明らかに「良く分かりません」という顔をして、実際そう返したウィンターズに抗議を垂れた同僚は「お前の脳味噌が足らないんじゃなくて理解を放棄してるんだろ、え? 私に無駄な時間を過ごさせやがって、このクソが!」とカンカンに怒りながら罵倒された。
それはともかく、このような危険空域で確実な通信方法がたった一つだけあるのは大きな強みだ。
やがて、激しい悪態の声と共にラズが通信を繋いでくる。
「どうした」
《師匠は司令部におられて……その、当然ながらそこにはソベルがいました。奴が言うには「帰還の許可を与える前にどういった情報を得たのか確認したい」と》
ウィンターズも悪態をついた。
確認したい? 正気か? こんな敵のど真ん中から「こんな機密情報を得ました」と馬鹿正直に送信した場合のリスクを欠片でも考えていないのか。

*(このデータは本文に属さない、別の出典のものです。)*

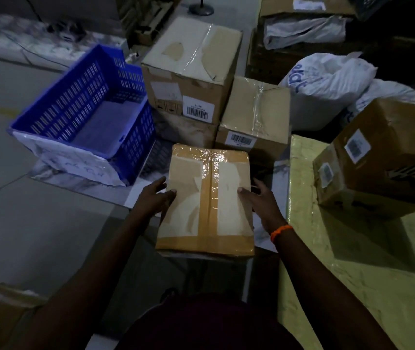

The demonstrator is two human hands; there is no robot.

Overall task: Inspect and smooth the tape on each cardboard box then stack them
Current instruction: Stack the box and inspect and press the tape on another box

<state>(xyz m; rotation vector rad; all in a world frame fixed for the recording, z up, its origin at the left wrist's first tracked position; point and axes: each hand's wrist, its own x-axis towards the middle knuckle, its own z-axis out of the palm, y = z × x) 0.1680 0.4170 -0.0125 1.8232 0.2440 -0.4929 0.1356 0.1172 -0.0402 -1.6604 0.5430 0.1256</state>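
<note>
Left hand (156, 197) and right hand (262, 202) hold taped cardboard box (207, 200) between them, thumbs on top, fingers down sides; blue crate (85, 114) beyond left fingers.

blue slatted crate (82, 114), brown-taped tan box (206, 200), orange wristband (280, 232), yellow wrapped surface (352, 274).
</note>
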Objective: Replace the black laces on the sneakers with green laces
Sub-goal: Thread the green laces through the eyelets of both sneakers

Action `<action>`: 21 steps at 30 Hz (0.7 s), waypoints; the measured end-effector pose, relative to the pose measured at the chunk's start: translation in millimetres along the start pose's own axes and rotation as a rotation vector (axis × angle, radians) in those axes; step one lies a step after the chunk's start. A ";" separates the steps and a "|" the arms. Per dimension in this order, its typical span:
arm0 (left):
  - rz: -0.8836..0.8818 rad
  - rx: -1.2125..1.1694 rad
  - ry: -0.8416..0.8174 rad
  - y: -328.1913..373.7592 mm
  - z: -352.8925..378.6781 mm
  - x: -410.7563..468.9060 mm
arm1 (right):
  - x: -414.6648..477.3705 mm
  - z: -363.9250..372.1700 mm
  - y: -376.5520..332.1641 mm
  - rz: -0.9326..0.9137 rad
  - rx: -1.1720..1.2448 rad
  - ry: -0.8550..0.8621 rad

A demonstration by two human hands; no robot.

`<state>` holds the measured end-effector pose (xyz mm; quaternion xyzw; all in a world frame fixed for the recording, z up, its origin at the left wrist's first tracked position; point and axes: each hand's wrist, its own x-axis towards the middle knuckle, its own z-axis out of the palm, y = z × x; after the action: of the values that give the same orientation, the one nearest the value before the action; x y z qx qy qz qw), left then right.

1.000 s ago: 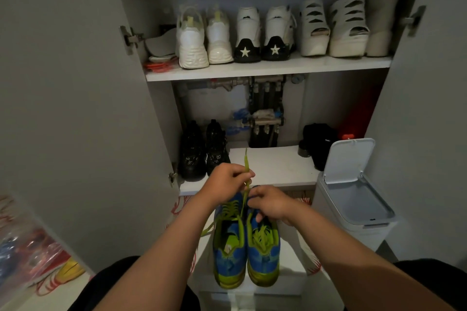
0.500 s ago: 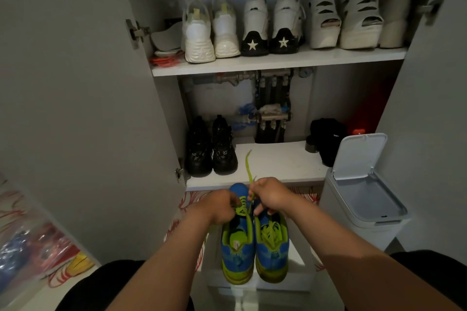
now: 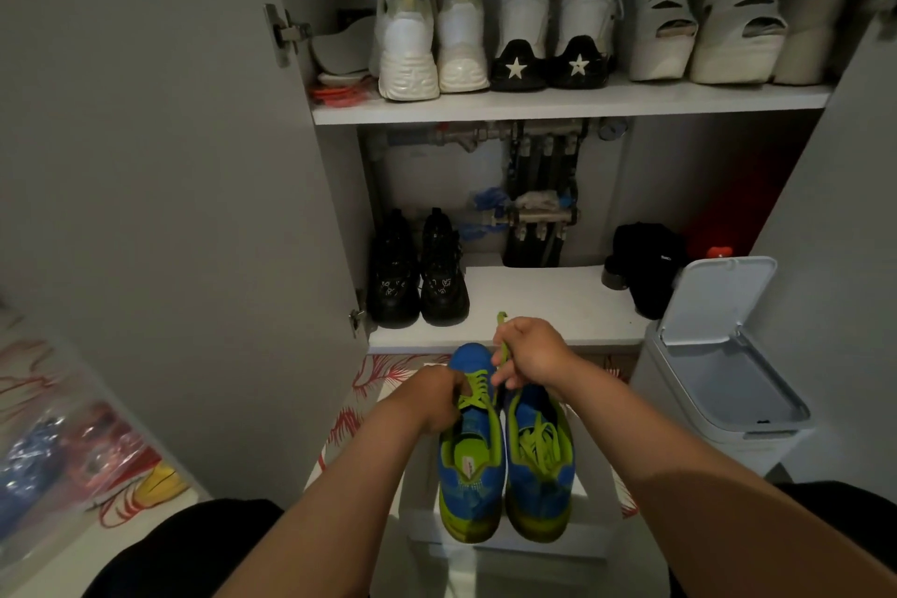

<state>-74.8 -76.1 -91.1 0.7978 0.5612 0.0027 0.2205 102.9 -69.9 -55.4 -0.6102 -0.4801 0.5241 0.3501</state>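
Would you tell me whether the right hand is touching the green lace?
Touching. The head view shows the right hand pinching the green lace, which sticks out above it.

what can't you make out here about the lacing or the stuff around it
Head view only.
- Whether the left hand pinches the green lace or the left sneaker: its fingers curl out of sight.
- The lace inside the right hand: covered by the fist.
- Plastic bag contents: blurred, cut by the left edge.
- Black item on the lower shelf: too dark.
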 end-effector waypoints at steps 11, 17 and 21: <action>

例え念話通信で盗聴の可能性が低いと言っても、常にその可能性が存在している以上リスクは避けるのが当たり前であった。
「敵の盗聴の恐れがあるため伝えられないと言え」
《はい、分かりま――――》
「どうした」
ラズは突然空中を見つめて固まると、大きく息を呑んで切羽詰った声を出した。
《警告! 十一時方向より高速で接近中の敵編隊を捕捉! 数10、……いえ、15。速度――50ノット!》
「クソッ、種類は」
《連続的な空烈音を確認、蟲型……くそ、エアポケットだ……待って下さい……この音……黒蠅だ! 中尉、黒蠅です!》
「反転しろ! 急速離脱っ」
ぐるりと宙返りをして180度反転すると、その動きに続いて全騎が反転して後に続く。
突然のその機動に遅れたものは一騎もいなかった。
二人乗りのせいで一瞬だけ反転に手間取ったペルコンテとラズが左翼に付く。
《隊長、このまま最大戦速を維持しても国境から20マイルの地点で追いつかれますっ》
「分かっている、いざとなったら奴等と交戦する」
併走するラズがごくりと唾を飲み込む音が、サラサラと混じる空電に紛れて聞こえてきた。
《やるしかないですか》
「師匠にお別れの言葉でも送っておけ」
《縁起でもない! ……ソベルにも何か伝えますか?》
「そうだな「ばかめ」とでも送っておいてくれ」
《イエッサー》
恐らくラズはそのまま伝えるだろう。
その場合、本国にいる彼の師匠が四苦八苦しながらその伝言を「翻訳」する作業を想像し、ウィンターズはこんな非常事態にもかかわらず少し笑った。
「さて……今日も頑張って生きて帰るとするか」
魔法障壁によって弱められながらも身を突き刺すような風が吹き荒れるなか、ウィンターズは部下達を率いて一路本国へと飛んだ。
彼の得た情報はその目で見た本人ですら我が目を疑うような内容だった。ついさっきまで彼自身も何か見間違えか、或いは敵の幻術にでも嵌まったのかと半信半疑であったのだ。だが、つい今しがたその疑問は吹き飛び、この情報が敵にとって重大な意味を持つ物だという事が判明した。
15騎の黒蠅……つまり空の上でもっとも最悪なクリーチャーのひとつに数えられる蟲型モンスター・ベルゼブブの編隊が、自分の翅が千切れるような猛速で追撃をかけて来た。これ以上確実な証拠は他に無いだろう。
よっぽど自分たちは彼らにとって致命的な情報を握ったに違いない、そう考えてウィンターズは笑った。
そして、それと同時にその情報が持つ危険性に背筋が寒くなる思いもするのである。